Top skills for automotive and watercraft service attendants

O*NET ranks these as the most important skills for this occupation, on a 1–5 importance scale derived from worker surveys.

Active Listening
3.1
Service Orientation
3.1
Operation and Control
3.1
Speaking
3.1
Time Management
3.1
Judgment and Decision Making
3.0
Coordination
3.0

What education does my child need to become automotive and watercraft service attendant?

Many automotive and watercraft service attendants enter the field with a high school diploma plus on-the-job training, though employers increasingly favor candidates with certifications or some postsecondary coursework. For parents helping a teen prepare, the highest-leverage step before junior year is identifying colleges and programs that feed reliably into this occupation — Solyo's college search lets parents filter by major and admissions data side by side.

Actual education levels of working automotive and watercraft service attendants

Based on O*NET surveys of incumbents — what people in this job actually have, not what employers list as required.

High school diploma
58.6%
Post-secondary certificate
22.6%
Less than high school
16.3%
Some college courses
2.4%

Related careers your child might also consider

How parents help teens explore careers like this

Solyo helps parents map a teen's interests to specific careers, then back to the colleges and majors that lead there.
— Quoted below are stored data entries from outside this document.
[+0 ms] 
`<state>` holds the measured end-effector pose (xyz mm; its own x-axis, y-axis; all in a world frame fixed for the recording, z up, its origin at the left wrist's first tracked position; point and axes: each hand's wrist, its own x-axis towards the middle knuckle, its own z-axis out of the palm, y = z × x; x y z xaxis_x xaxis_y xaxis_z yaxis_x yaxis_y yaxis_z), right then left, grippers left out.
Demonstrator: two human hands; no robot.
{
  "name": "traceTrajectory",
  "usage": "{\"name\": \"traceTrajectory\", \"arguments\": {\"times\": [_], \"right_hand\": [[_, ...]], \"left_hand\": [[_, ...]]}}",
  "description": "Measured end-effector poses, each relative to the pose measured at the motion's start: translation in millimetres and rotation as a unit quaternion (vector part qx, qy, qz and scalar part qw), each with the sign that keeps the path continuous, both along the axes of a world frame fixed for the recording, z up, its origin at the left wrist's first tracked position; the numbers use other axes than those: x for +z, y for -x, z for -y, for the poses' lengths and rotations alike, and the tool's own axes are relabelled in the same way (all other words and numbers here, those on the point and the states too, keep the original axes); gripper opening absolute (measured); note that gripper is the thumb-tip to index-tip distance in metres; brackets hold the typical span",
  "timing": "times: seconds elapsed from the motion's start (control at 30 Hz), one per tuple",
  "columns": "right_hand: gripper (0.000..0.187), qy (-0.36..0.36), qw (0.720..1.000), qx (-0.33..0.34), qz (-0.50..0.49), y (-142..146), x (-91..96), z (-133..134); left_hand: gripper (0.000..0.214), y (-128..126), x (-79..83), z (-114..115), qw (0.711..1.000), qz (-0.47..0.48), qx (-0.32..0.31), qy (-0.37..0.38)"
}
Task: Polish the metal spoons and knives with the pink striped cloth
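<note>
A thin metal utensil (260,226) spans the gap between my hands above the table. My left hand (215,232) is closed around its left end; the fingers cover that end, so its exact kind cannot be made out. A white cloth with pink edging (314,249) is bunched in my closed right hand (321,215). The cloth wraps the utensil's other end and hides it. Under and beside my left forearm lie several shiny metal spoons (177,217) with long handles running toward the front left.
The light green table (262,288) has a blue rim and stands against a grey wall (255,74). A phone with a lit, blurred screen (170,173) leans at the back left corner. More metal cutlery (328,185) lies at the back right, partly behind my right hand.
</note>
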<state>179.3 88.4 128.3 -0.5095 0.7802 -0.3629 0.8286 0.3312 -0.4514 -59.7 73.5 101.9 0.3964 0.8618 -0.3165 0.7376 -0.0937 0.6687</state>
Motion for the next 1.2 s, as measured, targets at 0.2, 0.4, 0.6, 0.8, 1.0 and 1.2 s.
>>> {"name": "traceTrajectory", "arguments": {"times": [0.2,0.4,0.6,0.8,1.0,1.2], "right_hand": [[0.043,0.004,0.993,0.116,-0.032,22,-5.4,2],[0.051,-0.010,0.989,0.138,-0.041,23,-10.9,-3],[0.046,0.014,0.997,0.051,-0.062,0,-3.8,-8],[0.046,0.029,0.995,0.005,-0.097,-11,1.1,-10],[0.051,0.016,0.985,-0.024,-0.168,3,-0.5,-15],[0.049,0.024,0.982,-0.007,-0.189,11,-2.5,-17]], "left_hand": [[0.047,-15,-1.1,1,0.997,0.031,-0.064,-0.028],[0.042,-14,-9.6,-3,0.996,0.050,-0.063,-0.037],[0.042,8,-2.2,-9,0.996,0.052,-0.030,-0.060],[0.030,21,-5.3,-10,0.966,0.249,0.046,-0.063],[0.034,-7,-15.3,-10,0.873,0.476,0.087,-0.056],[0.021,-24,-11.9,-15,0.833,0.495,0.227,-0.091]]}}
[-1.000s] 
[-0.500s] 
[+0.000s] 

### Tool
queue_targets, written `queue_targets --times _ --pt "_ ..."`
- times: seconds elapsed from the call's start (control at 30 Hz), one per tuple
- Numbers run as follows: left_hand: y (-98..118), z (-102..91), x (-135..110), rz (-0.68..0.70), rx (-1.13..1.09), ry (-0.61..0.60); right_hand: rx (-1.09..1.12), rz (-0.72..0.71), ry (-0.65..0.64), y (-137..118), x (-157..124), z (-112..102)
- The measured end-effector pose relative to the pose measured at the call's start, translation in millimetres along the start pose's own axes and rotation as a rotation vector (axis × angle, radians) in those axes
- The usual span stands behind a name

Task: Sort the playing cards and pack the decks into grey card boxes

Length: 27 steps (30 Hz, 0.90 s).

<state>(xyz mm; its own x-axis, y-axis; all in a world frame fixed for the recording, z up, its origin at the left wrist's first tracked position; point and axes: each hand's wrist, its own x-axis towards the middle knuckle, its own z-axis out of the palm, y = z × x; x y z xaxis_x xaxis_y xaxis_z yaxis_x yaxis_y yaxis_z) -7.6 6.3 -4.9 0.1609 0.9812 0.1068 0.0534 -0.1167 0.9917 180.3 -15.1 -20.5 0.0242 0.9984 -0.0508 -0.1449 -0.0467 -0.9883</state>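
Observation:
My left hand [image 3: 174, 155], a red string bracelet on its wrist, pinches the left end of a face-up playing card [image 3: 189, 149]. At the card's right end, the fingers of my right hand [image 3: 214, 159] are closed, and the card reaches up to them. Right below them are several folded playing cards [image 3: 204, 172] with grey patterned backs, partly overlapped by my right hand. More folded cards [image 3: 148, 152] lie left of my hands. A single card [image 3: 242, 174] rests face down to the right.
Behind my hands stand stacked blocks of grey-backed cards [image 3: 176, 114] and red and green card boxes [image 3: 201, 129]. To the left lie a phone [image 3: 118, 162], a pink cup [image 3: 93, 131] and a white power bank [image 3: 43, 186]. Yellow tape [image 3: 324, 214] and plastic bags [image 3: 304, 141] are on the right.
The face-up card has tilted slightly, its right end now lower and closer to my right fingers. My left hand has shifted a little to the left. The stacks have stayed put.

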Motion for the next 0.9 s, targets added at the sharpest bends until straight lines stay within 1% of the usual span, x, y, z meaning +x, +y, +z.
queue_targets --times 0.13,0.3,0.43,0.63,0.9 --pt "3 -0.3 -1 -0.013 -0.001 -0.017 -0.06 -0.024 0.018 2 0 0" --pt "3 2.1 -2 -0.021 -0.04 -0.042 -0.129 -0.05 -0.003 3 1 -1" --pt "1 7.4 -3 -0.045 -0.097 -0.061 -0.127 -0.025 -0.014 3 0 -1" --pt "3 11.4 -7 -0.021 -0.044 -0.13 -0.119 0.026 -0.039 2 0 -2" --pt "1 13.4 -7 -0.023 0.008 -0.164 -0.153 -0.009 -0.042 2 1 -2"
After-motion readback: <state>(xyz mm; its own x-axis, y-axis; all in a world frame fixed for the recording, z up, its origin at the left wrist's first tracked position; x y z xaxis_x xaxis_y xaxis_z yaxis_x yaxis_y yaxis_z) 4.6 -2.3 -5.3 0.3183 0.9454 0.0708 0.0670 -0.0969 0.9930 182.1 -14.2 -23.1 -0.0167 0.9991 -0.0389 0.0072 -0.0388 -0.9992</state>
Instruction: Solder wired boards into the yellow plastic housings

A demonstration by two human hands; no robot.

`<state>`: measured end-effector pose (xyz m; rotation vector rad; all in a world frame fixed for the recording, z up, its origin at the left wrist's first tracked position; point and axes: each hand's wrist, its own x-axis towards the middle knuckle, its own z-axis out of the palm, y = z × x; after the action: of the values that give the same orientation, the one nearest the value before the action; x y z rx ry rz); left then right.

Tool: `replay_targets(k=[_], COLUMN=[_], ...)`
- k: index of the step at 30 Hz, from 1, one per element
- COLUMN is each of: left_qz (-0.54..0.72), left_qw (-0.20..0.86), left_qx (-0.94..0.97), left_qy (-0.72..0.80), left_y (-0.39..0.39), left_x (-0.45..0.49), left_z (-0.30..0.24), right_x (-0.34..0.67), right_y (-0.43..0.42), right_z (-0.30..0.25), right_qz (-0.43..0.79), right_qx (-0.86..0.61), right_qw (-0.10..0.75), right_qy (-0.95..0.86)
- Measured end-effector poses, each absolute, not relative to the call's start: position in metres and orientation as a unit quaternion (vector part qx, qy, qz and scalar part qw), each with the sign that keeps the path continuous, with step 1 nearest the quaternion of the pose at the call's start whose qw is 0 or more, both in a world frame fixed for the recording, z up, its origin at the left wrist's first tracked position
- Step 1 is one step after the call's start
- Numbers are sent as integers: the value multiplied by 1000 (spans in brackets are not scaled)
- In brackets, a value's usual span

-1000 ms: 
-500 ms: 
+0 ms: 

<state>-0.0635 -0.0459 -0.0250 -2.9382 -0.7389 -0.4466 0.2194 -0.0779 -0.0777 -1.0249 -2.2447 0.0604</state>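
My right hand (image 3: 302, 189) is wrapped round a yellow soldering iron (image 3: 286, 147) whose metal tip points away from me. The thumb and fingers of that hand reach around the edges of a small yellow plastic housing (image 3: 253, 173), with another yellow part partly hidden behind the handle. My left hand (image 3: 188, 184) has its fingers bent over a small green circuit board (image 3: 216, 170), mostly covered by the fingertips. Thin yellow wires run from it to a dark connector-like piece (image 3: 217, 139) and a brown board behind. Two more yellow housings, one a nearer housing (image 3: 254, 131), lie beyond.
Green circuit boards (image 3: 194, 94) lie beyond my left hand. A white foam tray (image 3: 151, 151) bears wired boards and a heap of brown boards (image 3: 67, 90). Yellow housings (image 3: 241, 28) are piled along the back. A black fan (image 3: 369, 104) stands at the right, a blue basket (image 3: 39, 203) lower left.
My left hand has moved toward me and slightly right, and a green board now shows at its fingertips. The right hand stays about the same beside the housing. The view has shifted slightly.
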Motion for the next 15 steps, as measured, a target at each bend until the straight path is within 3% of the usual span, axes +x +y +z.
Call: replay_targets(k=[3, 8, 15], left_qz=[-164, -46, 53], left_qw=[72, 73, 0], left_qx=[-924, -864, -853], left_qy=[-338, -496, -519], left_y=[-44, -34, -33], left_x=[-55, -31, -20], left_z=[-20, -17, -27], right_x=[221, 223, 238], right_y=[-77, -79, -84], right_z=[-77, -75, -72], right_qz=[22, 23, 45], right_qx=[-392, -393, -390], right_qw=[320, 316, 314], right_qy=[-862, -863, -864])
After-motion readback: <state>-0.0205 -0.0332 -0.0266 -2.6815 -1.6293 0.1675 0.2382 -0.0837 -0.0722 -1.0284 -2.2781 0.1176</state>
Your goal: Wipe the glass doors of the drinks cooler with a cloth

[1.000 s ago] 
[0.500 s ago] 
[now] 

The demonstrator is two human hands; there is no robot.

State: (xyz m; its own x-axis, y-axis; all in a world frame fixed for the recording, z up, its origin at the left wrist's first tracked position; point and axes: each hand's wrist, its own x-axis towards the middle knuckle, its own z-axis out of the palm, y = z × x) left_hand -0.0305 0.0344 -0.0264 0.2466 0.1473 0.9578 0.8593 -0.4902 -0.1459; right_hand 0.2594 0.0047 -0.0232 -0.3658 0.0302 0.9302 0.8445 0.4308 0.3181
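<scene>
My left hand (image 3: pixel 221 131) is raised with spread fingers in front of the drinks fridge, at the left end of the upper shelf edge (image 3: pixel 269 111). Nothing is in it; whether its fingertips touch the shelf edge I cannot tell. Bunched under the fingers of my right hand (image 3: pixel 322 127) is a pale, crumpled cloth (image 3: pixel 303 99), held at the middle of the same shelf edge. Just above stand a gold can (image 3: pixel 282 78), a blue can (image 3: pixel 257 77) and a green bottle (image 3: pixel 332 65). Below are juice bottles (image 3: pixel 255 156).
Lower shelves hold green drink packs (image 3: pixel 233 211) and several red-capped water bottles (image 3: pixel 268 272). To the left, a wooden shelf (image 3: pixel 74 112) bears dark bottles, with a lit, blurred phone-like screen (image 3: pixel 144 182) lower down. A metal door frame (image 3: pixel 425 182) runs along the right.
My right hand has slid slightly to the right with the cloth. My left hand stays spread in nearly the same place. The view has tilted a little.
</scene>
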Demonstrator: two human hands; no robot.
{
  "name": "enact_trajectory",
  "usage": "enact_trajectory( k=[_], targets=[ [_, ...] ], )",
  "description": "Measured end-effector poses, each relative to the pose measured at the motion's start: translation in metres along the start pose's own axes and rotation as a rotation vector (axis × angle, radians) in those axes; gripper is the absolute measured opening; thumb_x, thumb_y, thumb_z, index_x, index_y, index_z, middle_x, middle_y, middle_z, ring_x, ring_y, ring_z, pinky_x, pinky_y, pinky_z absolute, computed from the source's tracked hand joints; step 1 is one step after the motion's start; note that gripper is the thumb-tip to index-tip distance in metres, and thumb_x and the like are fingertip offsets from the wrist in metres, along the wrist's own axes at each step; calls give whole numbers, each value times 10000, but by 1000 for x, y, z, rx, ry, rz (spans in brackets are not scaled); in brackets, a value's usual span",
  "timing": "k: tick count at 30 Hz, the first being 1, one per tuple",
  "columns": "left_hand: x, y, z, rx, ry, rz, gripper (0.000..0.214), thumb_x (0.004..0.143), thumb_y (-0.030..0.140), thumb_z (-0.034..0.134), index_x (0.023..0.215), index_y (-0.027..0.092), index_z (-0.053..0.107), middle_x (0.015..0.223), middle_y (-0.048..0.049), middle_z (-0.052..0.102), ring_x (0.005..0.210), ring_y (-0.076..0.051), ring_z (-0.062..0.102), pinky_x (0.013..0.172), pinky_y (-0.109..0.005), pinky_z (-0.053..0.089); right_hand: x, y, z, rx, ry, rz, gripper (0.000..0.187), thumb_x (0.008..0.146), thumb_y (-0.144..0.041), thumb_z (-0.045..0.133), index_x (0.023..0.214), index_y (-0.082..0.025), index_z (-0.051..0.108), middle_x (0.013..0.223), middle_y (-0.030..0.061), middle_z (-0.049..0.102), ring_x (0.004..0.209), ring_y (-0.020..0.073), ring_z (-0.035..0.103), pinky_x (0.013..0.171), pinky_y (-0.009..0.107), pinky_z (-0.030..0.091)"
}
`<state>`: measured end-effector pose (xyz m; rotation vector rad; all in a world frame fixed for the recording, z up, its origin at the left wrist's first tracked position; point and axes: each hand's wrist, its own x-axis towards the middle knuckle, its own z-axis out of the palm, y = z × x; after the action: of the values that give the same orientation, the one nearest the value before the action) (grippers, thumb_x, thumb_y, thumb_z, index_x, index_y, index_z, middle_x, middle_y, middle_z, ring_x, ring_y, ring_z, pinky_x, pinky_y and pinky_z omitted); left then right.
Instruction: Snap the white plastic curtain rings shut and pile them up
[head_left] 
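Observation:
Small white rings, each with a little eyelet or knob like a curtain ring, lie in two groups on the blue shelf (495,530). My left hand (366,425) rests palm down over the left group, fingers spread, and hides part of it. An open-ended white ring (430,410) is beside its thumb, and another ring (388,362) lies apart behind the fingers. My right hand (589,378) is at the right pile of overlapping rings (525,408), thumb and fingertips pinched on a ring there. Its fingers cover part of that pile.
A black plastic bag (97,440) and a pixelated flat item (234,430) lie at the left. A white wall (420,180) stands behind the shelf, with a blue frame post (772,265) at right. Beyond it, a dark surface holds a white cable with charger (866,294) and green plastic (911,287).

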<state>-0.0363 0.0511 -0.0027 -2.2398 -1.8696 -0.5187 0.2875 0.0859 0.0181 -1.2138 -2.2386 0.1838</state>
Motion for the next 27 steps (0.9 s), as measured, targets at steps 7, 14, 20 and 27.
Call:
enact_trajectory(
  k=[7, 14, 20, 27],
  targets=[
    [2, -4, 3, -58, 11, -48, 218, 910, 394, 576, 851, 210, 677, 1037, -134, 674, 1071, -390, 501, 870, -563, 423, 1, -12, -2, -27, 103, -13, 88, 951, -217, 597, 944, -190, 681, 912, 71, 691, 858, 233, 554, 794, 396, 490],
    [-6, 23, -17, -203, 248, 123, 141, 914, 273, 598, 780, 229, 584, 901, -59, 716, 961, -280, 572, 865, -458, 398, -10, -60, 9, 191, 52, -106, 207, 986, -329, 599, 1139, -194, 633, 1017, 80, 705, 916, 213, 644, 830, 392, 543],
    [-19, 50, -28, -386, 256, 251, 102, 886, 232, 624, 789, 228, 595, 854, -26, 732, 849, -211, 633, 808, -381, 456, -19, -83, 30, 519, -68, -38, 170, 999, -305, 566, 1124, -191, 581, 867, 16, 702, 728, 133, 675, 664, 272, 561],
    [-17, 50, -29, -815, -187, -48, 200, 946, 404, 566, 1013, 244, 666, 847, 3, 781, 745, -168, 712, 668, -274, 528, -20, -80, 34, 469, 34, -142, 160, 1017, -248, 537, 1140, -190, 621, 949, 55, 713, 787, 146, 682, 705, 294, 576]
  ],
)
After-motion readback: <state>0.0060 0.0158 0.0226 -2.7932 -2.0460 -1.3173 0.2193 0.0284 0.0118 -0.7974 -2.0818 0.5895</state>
Salary, outlook, and education data come from BLS and O*NET — the same sources high school counselors use — but presented for the parent's planning lens, not the student's exploration view.

Common questions parents ask about automotive and watercraft service attendants

What is the median salary for automotive and watercraft service attendants?

The median annual salary for automotive and watercraft service attendants is $34,850 according to the latest Bureau of Labor Statistics data.

Is automotive and watercraft service attendants a growing career?

BLS projects -1.0% growth for automotive and watercraft service attendants from 2024 through 2034, which is declining growth projected to lose jobs through 2034.

What education does my child need to become automotive and watercraft service attendant?

The typical entry path requires a high school diploma plus on-the-job training, certifications, or postsecondary credentials, plus any state licensure or certification specific to the role. Programs that align well with this career can be filtered inside Solyo's college search.

What careers are similar to automotive and watercraft service attendants?

Related occupations within the Transportation and Material Moving category share education paths and skill profiles, so they're a useful starting set when a teen is uncertain. The "Related careers" section below lists nearby options.

Salary data sourced from the U.S. Bureau of Labor Statistics Occupational Employment Statistics program. Skills, tasks, and education distribution from the O*NET database. Job outlook from the BLS Employment Projections 2024–2034 release.